#### DIRECTIONS FOR THIS TASK:
Which lines of the entries below hold the word "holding"? Report each of them.

#### SUPPLIED ENTRIES:
[Start of Attachment]
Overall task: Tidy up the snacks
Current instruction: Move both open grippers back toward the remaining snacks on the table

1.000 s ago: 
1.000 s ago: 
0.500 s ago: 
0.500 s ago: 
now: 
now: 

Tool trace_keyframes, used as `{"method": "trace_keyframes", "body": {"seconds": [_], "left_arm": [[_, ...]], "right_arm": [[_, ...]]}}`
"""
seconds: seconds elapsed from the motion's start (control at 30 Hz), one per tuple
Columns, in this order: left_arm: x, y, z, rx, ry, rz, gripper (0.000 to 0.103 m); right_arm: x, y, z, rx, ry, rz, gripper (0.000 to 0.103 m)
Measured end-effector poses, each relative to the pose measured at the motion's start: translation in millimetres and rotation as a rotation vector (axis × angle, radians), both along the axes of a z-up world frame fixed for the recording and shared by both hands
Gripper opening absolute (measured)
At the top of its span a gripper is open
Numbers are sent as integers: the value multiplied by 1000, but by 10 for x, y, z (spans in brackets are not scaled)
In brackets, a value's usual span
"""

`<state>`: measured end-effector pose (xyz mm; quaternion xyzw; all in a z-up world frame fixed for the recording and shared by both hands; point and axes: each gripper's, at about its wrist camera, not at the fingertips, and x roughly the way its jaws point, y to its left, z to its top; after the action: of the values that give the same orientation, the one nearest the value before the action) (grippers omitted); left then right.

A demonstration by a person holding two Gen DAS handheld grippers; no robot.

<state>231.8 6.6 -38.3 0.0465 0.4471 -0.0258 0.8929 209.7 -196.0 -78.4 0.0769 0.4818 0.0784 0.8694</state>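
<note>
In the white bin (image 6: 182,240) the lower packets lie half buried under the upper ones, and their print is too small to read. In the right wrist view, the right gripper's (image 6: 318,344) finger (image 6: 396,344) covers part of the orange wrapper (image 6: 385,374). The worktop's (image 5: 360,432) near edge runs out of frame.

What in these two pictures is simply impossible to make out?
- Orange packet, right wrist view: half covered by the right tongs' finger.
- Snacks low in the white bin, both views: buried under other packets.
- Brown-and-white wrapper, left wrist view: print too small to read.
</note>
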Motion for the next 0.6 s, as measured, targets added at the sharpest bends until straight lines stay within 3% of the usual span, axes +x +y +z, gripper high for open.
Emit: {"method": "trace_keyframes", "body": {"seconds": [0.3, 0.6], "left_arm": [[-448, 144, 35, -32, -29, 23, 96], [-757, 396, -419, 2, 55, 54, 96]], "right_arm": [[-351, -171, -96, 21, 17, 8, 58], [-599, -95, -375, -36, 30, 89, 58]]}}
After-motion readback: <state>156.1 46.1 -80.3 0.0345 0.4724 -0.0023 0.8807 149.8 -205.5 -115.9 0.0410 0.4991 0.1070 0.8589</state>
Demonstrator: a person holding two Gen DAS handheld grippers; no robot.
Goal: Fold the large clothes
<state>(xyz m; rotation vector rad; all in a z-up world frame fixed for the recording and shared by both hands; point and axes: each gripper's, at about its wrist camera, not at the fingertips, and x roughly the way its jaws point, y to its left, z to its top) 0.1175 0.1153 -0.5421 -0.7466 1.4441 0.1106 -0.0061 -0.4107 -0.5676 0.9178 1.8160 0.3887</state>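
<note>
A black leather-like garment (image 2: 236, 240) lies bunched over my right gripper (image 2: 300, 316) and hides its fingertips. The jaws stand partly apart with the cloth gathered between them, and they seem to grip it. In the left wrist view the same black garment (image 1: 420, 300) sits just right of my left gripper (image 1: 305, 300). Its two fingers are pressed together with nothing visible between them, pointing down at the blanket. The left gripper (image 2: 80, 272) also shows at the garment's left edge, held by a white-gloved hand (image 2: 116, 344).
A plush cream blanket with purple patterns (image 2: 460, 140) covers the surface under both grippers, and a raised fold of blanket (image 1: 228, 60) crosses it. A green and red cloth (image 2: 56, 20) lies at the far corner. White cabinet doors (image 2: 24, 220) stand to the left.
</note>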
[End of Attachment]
#### OUTPUT OF THE EXERCISE:
A demonstration by a person holding two Gen DAS handheld grippers; no robot.
Demonstrator: a person holding two Gen DAS handheld grippers; no robot.

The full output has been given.